» Recorded information
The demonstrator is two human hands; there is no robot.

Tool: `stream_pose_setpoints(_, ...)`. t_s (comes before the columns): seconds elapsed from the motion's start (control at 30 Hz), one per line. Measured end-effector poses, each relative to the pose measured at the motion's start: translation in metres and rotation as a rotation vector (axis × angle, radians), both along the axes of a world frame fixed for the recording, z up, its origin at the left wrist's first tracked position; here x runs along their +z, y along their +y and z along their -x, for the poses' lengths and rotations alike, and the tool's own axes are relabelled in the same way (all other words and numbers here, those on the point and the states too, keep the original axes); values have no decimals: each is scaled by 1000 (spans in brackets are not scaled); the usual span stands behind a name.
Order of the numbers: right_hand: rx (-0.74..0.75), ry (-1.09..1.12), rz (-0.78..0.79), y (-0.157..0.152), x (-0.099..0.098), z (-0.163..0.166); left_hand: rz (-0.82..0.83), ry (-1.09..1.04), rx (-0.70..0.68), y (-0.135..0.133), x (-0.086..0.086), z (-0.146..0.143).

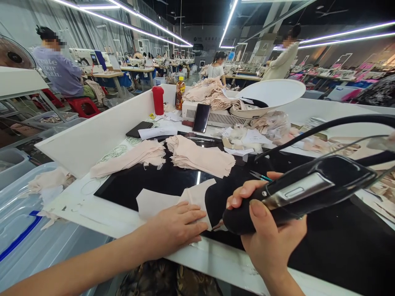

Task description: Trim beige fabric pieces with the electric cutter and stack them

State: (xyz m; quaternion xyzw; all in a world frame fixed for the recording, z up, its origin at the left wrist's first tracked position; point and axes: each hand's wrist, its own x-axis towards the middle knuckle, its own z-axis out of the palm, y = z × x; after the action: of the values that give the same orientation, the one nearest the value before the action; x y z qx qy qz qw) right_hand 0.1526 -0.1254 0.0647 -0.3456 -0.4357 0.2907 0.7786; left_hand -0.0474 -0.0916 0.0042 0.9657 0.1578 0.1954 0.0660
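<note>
My left hand point(177, 228) lies flat, fingers spread, pressing the pale fabric piece point(197, 195). My right hand point(265, 230) grips the black handheld tool point(302, 191), tip just beside the fabric's right edge.

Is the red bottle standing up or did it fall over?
Standing up. The red bottle rests on its base on the white table, top pointing up, beside a brown bottle.
</note>
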Motion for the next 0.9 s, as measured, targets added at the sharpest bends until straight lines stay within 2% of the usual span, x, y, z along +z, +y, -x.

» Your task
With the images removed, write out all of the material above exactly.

» Solution for this problem
The demonstrator is two human hands; there is no robot.

Tool: `stream_pose_setpoints(_, ...)`. t_s (comes before the columns): seconds elapsed from the motion's start (control at 30 Hz), one per line. Measured end-effector poses, each relative to the pose measured at the motion's start: translation in metres and rotation as a rotation vector (axis × angle, radians), both along the axes of a world frame fixed for the recording, z up, its origin at the left wrist's first tracked position; here x runs along their +z, y along their +y and z along their -x, for the poses' lengths and rotations alike, and the tool's own axes are relabelled in the same way (all other words and numbers here, those on the point and the states too, keep the original axes); values have no decimals: each is scaled by 1000 (spans in brackets are not scaled); the usual span stands behind a name.
Order of the numbers: right_hand: rx (-0.74..0.75), ry (-1.09..1.12), rz (-0.78..0.79), y (-0.157..0.152), x (-0.099..0.098), z (-0.163..0.166); left_hand: rz (-0.82..0.83), ry (-1.09..1.04), rx (-0.70..0.68), y (-0.135..0.133), x (-0.086..0.086), z (-0.146..0.143).


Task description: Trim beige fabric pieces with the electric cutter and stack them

State: (xyz m; quaternion xyzw; all in a world frame fixed for the recording, z up, its origin at the left wrist's first tracked position; point and axes: each hand's wrist, its own x-axis towards the middle knuckle, its own z-axis out of the palm, y = z × x; after the action: of the values that give the same orientation, the one nearest the value before the action; x y z qx qy qz qw) right_hand 0.1526 -0.1254 0.0647 -0.3456 -0.4357 0.2907 0.7786; left_hand -0.0474 -0.0916 0.0042 0.9657 0.1578 0.1954 0.0660
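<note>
My left hand point(177, 228) lies flat, fingers spread, pressing the pale fabric piece point(197, 195). My right hand point(265, 230) grips the black handheld tool point(302, 191), tip just beside the fabric's right edge.

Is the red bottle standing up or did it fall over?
Standing up. The red bottle rests on its base on the white table, top pointing up, beside a brown bottle.
</note>
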Motion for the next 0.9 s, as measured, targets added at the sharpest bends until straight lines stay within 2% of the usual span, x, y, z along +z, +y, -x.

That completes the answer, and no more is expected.